→ **PROBLEM DESCRIPTION**:
Find every line in the entries that holds the string "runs" and report it.

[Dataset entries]

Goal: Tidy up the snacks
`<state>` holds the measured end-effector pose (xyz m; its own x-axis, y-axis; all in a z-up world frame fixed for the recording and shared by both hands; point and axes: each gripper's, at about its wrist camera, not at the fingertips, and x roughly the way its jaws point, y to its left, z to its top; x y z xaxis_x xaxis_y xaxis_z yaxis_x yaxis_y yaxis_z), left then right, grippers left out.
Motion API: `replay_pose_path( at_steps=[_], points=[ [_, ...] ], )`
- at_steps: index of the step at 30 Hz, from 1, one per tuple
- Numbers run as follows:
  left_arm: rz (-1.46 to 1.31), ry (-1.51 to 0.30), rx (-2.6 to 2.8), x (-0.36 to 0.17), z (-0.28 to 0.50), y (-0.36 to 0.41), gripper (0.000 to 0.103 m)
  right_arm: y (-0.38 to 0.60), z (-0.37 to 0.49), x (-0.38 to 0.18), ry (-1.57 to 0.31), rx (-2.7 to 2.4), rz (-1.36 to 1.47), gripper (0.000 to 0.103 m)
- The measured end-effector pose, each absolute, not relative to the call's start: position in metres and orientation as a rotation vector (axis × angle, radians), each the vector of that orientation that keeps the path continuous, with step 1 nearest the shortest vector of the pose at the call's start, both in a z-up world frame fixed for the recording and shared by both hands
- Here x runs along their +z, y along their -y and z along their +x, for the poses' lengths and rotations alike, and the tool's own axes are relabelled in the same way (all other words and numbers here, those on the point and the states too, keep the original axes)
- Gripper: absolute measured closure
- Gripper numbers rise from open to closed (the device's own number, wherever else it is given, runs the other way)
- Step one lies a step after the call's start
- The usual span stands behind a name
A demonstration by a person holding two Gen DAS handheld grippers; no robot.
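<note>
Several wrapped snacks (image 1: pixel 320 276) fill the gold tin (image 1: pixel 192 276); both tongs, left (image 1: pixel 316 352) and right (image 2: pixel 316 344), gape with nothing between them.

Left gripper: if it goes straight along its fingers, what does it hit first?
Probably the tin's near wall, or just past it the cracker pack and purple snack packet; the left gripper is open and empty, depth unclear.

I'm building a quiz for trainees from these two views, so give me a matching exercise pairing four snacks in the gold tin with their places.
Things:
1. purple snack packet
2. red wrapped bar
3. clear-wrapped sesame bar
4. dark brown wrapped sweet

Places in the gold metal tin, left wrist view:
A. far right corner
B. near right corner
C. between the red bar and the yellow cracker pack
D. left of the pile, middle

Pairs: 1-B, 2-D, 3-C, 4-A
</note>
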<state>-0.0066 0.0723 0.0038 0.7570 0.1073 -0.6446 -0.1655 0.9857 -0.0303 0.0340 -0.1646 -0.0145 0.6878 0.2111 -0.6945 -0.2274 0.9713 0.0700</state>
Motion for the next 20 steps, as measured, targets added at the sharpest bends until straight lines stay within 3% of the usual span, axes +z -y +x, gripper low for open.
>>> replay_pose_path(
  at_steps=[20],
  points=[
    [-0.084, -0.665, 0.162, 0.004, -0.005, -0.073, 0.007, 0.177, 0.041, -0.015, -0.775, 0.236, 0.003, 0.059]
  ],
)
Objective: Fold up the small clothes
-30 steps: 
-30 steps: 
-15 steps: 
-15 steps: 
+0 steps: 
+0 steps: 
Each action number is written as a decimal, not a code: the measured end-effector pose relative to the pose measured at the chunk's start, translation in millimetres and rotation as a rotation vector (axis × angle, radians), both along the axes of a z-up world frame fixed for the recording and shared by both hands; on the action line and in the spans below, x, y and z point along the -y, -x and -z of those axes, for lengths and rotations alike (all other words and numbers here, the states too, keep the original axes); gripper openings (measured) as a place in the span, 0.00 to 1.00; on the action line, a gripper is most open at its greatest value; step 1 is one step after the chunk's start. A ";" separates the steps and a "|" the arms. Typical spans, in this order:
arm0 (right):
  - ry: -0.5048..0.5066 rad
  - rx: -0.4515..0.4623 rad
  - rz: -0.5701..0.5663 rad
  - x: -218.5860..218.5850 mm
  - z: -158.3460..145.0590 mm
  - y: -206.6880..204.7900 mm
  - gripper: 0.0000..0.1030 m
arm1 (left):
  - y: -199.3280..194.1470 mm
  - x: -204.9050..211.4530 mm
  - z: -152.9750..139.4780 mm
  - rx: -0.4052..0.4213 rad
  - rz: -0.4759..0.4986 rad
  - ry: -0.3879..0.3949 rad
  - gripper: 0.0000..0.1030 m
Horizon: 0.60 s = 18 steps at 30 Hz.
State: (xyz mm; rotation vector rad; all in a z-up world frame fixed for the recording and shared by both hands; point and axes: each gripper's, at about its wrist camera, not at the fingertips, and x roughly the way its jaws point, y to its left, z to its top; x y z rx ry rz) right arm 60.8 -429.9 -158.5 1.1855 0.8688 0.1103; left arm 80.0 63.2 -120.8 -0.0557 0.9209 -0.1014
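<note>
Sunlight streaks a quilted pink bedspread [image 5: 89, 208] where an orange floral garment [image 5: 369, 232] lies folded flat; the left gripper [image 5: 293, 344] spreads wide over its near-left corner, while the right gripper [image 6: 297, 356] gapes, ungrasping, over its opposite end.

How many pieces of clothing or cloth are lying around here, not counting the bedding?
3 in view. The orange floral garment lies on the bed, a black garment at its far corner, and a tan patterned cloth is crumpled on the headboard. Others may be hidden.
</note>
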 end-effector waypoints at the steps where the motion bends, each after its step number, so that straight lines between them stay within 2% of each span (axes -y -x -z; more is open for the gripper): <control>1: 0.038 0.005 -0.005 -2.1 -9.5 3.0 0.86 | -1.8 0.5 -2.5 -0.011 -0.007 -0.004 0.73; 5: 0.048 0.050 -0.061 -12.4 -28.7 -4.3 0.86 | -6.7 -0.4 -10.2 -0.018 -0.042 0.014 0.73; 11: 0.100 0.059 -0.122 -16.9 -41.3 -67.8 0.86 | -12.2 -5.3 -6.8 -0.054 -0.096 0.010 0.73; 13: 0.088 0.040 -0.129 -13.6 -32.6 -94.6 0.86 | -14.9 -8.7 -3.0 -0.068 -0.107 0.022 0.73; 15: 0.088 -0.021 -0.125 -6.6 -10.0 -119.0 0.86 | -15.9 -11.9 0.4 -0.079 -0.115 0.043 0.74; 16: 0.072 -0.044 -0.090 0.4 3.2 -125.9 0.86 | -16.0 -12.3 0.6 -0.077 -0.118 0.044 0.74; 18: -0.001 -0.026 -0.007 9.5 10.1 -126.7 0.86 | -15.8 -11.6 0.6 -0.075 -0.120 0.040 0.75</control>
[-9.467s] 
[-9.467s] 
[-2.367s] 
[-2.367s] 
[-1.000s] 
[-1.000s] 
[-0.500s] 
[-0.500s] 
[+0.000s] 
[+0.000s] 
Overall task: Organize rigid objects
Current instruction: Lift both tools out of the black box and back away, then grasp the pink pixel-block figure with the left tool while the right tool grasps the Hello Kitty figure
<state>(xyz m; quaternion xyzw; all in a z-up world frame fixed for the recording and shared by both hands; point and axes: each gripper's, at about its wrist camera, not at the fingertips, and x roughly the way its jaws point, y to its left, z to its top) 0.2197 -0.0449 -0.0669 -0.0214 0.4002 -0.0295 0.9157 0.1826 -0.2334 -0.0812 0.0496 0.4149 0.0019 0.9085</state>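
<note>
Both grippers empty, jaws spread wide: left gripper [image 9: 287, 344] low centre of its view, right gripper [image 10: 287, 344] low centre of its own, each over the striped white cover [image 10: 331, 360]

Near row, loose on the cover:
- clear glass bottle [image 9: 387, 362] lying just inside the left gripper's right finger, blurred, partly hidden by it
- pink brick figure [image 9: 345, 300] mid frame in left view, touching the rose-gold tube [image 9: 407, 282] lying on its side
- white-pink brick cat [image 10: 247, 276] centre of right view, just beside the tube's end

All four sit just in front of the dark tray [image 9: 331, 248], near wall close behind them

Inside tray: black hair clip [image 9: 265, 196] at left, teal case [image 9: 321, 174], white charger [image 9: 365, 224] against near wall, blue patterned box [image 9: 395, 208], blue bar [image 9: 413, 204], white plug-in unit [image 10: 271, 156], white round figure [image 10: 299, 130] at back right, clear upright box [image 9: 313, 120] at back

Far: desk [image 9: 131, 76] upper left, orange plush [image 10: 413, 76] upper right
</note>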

→ **ANSWER SPACE**:
- Here x runs along their +z, y along their -y and z along their +x, for the poses' lengths and rotations alike, and the tool's own axes are relabelled in the same way (all other words and numbers here, those on the point and the states too, keep the original axes)
- Gripper numbers rise from open to closed (the device's own number, wherever else it is given, runs the other way)

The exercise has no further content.